▸ EXERCISE DETAILS:
Retype the data below verbatim; pictures do not belong in the copy.

(Beginning of AVAILABLE DATA)

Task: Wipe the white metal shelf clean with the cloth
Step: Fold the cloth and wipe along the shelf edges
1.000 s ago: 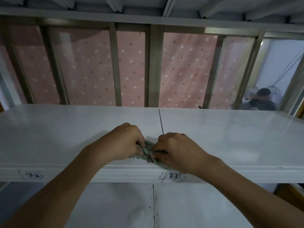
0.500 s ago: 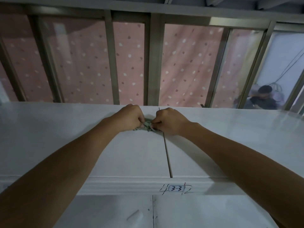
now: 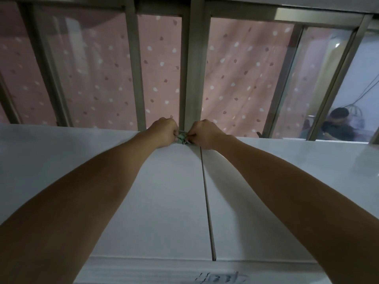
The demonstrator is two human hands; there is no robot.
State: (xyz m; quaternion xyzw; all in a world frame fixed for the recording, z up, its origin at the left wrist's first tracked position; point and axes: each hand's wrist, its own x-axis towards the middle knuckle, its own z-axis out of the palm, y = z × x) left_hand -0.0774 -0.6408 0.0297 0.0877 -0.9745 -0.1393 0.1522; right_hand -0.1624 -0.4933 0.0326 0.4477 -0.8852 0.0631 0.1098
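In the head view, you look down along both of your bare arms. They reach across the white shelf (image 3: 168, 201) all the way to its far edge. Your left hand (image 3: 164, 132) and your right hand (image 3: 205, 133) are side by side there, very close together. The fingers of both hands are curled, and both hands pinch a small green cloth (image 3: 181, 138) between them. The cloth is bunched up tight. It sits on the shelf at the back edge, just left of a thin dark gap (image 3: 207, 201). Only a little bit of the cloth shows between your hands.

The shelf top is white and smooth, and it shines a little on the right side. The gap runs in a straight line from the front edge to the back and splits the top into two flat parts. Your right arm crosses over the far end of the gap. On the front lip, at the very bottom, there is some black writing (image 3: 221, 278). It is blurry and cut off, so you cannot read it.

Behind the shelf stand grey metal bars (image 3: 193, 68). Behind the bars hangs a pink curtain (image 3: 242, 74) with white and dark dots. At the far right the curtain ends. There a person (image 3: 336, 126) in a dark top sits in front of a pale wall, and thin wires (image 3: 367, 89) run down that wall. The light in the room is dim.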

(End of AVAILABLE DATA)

▸ OUTPUT FOR THIS EXERCISE:
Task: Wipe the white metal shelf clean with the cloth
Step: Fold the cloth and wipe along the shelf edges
1.000 s ago: 
0.500 s ago: 
now: 
The demonstrator is two human hands; there is no robot.
State: (xyz m; quaternion xyzw; all in a world frame fixed for the recording, z up, its origin at the left wrist's first tracked position; point and axes: each hand's wrist, its own x-axis towards the middle knuckle, its own z-axis out of the palm, y = z × x) left_hand -0.0774 -0.6408 0.0297 0.0877 -0.9745 -0.1393 0.1522; right_hand -0.1624 -0.4933 0.0326 0.4477 -0.8852 0.0631 0.1098
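In the head view, you look down along both of your bare arms. They reach across the white shelf (image 3: 168, 201) all the way to its far edge. Your left hand (image 3: 164, 132) and your right hand (image 3: 205, 133) are side by side there, very close together. The fingers of both hands are curled, and both hands pinch a small green cloth (image 3: 181, 138) between them. The cloth is bunched up tight. It sits on the shelf at the back edge, just left of a thin dark gap (image 3: 207, 201). Only a little bit of the cloth shows between your hands.

The shelf top is white and smooth, and it shines a little on the right side. The gap runs in a straight line from the front edge to the back and splits the top into two flat parts. Your right arm crosses over the far end of the gap. On the front lip, at the very bottom, there is some black writing (image 3: 221, 278). It is blurry and cut off, so you cannot read it.

Behind the shelf stand grey metal bars (image 3: 193, 68). Behind the bars hangs a pink curtain (image 3: 242, 74) with white and dark dots. At the far right the curtain ends. There a person (image 3: 336, 126) in a dark top sits in front of a pale wall, and thin wires (image 3: 367, 89) run down that wall. The light in the room is dim.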

This concludes the output.